ACTIVITY: This exercise asks for every line of the material that contains the word "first".

DATA:
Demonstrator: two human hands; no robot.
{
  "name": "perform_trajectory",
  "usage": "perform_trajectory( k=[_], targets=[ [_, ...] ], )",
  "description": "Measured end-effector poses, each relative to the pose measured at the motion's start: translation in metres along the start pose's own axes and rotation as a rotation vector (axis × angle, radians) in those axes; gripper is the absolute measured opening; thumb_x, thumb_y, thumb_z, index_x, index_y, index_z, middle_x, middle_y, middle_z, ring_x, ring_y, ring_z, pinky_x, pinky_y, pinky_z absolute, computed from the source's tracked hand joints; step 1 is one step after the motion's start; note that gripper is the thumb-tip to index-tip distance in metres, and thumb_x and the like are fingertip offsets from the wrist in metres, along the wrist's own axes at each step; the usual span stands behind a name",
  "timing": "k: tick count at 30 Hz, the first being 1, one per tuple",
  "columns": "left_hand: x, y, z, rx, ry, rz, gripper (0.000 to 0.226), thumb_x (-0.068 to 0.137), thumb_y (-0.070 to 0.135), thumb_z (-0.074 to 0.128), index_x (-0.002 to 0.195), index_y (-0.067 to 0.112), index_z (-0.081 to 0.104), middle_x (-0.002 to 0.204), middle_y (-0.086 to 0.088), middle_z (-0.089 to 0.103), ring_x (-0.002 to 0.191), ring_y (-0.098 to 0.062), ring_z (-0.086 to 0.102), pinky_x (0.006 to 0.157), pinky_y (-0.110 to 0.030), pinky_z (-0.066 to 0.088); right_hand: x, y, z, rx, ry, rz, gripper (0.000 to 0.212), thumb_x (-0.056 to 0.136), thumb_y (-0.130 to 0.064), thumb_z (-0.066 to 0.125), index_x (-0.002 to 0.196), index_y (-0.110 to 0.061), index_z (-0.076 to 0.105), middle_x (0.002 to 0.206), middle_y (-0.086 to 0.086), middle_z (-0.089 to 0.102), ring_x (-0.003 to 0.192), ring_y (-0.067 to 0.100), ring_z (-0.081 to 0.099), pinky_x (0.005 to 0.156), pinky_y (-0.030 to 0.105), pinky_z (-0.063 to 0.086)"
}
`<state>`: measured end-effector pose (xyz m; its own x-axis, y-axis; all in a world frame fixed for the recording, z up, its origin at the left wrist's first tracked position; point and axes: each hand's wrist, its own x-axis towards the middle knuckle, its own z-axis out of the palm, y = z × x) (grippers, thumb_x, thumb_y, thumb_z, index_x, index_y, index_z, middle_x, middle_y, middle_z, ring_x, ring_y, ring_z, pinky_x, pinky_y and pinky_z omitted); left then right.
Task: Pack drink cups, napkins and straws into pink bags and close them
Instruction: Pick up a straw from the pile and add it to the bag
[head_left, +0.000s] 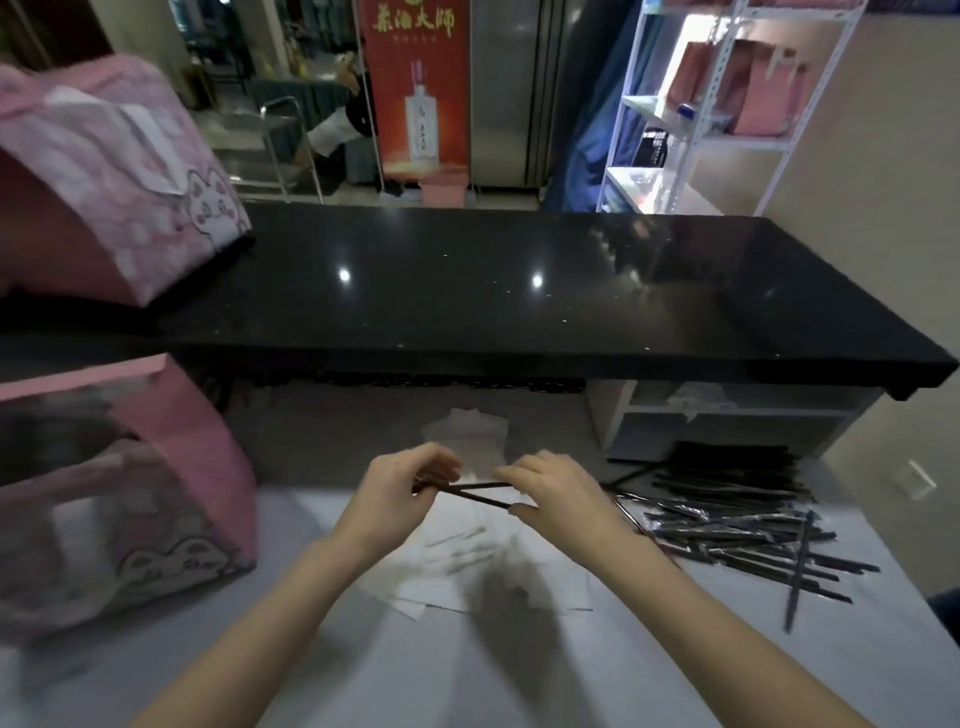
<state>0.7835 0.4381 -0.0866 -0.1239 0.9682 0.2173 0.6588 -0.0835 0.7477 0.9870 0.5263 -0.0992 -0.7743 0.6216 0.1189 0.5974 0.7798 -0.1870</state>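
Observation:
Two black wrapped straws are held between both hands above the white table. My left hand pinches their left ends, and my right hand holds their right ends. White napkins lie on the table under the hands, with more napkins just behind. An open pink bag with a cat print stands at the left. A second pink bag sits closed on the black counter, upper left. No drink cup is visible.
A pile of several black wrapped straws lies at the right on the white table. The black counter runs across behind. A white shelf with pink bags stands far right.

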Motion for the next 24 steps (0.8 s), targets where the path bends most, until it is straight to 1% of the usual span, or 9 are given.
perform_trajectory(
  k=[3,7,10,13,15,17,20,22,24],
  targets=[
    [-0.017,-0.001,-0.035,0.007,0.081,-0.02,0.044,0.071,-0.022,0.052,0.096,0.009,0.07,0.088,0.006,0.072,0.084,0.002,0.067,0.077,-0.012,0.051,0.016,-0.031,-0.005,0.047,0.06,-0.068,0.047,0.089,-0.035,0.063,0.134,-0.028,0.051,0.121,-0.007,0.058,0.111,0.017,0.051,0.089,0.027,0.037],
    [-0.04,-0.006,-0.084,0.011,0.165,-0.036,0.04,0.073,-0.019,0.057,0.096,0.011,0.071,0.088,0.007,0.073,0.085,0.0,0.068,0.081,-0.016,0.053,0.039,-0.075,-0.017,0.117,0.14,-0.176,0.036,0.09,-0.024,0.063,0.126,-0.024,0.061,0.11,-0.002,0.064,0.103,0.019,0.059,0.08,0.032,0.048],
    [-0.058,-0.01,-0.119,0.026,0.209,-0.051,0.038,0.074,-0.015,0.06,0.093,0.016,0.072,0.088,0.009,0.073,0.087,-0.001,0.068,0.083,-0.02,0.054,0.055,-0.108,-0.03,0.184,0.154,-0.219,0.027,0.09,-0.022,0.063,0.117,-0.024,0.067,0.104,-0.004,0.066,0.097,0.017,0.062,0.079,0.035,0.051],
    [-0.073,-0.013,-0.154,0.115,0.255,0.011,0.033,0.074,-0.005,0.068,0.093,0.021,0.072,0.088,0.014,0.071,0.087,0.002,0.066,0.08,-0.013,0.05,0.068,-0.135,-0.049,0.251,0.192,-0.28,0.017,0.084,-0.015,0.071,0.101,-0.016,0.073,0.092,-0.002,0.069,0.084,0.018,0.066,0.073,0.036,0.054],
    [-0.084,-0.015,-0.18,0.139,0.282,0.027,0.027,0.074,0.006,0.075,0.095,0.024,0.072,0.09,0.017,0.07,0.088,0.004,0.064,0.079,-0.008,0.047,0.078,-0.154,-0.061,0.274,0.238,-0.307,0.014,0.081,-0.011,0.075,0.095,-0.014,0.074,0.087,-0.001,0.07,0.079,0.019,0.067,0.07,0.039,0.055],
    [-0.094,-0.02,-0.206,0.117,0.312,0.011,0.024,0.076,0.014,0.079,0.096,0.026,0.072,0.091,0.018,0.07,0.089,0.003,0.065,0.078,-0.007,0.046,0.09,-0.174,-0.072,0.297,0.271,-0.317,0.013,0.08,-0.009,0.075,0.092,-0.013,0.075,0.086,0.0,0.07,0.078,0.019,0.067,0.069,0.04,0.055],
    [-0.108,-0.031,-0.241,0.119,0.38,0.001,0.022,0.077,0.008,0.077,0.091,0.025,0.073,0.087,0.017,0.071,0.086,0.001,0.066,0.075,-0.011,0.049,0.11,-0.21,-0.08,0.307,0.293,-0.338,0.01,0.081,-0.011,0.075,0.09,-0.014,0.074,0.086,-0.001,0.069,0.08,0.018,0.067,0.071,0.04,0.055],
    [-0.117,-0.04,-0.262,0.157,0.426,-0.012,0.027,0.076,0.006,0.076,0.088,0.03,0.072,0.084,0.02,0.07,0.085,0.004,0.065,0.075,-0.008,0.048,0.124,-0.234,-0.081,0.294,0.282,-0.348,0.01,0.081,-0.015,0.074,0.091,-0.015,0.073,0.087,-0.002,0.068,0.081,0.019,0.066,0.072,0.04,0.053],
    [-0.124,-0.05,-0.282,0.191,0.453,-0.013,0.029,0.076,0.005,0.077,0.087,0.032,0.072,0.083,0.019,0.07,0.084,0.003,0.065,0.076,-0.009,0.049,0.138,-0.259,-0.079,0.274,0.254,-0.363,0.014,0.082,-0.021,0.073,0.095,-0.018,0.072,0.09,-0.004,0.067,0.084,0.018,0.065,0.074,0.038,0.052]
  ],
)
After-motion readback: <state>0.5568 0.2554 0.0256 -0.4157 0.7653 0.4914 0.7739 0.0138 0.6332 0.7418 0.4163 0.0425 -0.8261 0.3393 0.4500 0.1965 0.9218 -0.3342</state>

TASK ANSWER:
  "timing": "k: tick count at 30 Hz, the first being 1, one per tuple",
`<state>`: measured end-effector pose (xyz m; its own x-axis, y-axis; all in a world frame fixed for the recording, z up, its origin at the left wrist's first tracked position; point and axes: each hand's wrist, its own x-axis towards the middle knuckle, its own z-axis out of the palm, y = z × x) (grippers, thumb_x, thumb_y, thumb_z, index_x, index_y, index_z, middle_x, middle_y, middle_z, ring_x, ring_y, ring_z, pinky_x, pinky_y and pinky_z omitted); left then right.

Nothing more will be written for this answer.